Il lavoro, condotto nell’ambito del progetto DROP-AD, ha coinvolto 337 partecipanti arruolati in sette centri europei. In 304 casi è stato possibile confrontare campioni di sangue capillare essiccato con campioni di plasma venoso. Il biomarcatore principale analizzato è stato il p-tau217, considerato uno dei più accurati indicatori precoci della patologia di Alzheimer. L’analisi su sangue secco ha mostrato una forte correlazione con i livelli plasmatici ottenuti con i test standard e un’accuratezza complessiva dell’86% nel predire la positività dei biomarcatori nel liquido cerebrospinale.
Oltre al p-tau217, i ricercatori hanno valutato anche altri due biomarcatori rilevanti, la glial fibrillary acidic protein (GFAP), associata all’astrogliosi, e la neurofilament light chain (NfL), indicatore di neurodegenerazione assonale. Anche per questi parametri è stata osservata una correlazione significativa tra i valori ottenuti dai campioni essiccati e quelli derivati dai prelievi tradizionali.

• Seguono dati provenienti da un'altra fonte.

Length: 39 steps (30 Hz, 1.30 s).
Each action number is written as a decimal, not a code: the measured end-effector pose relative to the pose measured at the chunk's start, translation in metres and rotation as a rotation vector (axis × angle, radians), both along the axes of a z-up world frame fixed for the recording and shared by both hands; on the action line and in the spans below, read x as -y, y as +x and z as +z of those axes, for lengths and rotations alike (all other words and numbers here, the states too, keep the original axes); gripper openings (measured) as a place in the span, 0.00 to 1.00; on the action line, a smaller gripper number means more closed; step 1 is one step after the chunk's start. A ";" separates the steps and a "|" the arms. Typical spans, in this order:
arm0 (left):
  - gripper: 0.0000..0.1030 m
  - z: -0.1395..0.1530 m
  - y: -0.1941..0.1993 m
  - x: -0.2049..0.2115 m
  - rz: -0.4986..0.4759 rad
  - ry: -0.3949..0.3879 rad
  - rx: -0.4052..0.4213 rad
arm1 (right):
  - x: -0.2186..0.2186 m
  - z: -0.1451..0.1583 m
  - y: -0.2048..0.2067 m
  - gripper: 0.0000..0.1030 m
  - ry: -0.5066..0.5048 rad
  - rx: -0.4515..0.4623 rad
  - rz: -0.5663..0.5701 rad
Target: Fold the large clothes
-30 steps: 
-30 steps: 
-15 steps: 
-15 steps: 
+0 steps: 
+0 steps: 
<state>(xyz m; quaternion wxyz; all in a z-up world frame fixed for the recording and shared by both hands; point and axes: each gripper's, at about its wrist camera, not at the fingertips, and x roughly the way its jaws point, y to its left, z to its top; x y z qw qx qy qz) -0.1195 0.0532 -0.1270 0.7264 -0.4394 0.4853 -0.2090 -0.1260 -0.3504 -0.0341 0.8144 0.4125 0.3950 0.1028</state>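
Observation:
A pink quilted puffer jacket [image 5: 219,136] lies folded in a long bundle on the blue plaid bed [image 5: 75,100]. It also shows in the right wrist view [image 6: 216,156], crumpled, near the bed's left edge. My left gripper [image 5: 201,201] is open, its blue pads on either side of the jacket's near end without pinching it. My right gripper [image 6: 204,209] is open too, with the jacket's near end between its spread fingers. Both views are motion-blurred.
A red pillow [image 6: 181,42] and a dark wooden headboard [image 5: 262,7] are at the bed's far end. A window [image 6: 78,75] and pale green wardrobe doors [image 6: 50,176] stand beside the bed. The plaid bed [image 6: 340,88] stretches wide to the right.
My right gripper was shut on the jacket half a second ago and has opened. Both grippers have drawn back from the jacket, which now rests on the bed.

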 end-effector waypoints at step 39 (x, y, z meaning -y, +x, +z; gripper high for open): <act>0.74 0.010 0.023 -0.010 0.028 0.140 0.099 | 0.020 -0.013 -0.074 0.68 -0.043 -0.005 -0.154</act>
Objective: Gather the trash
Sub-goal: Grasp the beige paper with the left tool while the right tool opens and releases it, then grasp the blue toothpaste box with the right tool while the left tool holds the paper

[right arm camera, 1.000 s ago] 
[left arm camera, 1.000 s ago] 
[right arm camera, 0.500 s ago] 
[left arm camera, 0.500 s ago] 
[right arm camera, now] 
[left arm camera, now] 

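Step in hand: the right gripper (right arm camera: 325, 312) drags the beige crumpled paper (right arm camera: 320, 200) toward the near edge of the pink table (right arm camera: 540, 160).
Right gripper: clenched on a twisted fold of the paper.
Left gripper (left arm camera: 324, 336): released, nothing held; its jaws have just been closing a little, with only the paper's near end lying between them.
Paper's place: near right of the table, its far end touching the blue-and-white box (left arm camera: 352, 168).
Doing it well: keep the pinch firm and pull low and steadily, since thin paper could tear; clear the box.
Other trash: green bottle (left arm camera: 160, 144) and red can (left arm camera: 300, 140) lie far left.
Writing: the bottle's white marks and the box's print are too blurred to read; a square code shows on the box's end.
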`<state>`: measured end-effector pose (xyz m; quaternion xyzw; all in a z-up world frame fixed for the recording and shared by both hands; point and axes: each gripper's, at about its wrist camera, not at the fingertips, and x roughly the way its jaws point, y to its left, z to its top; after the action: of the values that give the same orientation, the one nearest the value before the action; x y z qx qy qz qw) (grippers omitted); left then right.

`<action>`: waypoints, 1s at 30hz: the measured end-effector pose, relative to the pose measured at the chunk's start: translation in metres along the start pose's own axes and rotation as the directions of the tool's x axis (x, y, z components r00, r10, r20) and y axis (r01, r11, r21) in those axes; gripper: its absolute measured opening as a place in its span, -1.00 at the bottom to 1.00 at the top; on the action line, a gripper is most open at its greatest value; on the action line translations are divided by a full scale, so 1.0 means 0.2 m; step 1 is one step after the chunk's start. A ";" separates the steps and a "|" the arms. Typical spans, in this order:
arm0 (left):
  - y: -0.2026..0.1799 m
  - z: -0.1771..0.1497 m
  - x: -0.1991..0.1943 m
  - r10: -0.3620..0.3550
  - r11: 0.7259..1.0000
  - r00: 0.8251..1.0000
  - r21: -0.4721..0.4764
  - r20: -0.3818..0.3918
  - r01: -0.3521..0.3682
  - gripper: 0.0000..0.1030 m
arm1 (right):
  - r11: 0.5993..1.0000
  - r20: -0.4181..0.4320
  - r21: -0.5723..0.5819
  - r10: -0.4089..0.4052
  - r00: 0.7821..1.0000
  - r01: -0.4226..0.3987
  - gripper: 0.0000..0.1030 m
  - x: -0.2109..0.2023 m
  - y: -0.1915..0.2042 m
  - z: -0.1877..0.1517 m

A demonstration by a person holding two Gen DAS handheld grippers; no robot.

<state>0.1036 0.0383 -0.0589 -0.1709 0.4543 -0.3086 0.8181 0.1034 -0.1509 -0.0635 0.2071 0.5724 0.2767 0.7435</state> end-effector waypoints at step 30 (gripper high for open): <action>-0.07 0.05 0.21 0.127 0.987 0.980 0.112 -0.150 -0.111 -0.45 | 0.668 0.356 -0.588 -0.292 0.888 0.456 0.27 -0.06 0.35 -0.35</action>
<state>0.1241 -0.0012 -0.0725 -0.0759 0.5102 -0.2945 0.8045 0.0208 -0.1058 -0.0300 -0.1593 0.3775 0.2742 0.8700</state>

Un elemento di particolare interesse riguarda la modalità di raccolta del campione. I partecipanti sono stati in grado di effettuare autonomamente il prelievo capillare, senza l’assistenza di personale sanitario, con risultati sovrapponibili a quelli ottenuti con raccolta supervisionata. Questo aspetto apre alla possibilità di utilizzo del test in contesti remoti, in studi di popolazione e in gruppi per i quali il prelievo venoso può risultare complesso, come le persone con sindrome di Down, che presentano un rischio genetico più elevato di sviluppare Alzheimer.
Gli autori sottolineano che la tecnica non è ancora pronta per l’uso clinico routinario: sono necessari ulteriori passaggi di standardizzazione dei protocolli di raccolta e analisi. Tuttavia, il potenziale è rilevante. Un test minimamente invasivo, facilmente trasportabile e compatibile con la raccolta a domicilio potrebbe ridurre le barriere logistiche alla diagnosi precoce, limitare il ricorso a procedure più invasive e costose e favorire un accesso più ampio ai percorsi diagnostici e agli studi di prevenzione.
Nel contesto di un crescente interesse per i biomarcatori ematici dell’Alzheimer e per strategie di identificazione precoce dei pazienti candidabili alle terapie modificanti la malattia, la possibilità di utilizzare sangue capillare essiccato rappresenta un ulteriore passo verso una diagnosi più accessibile e scalabile.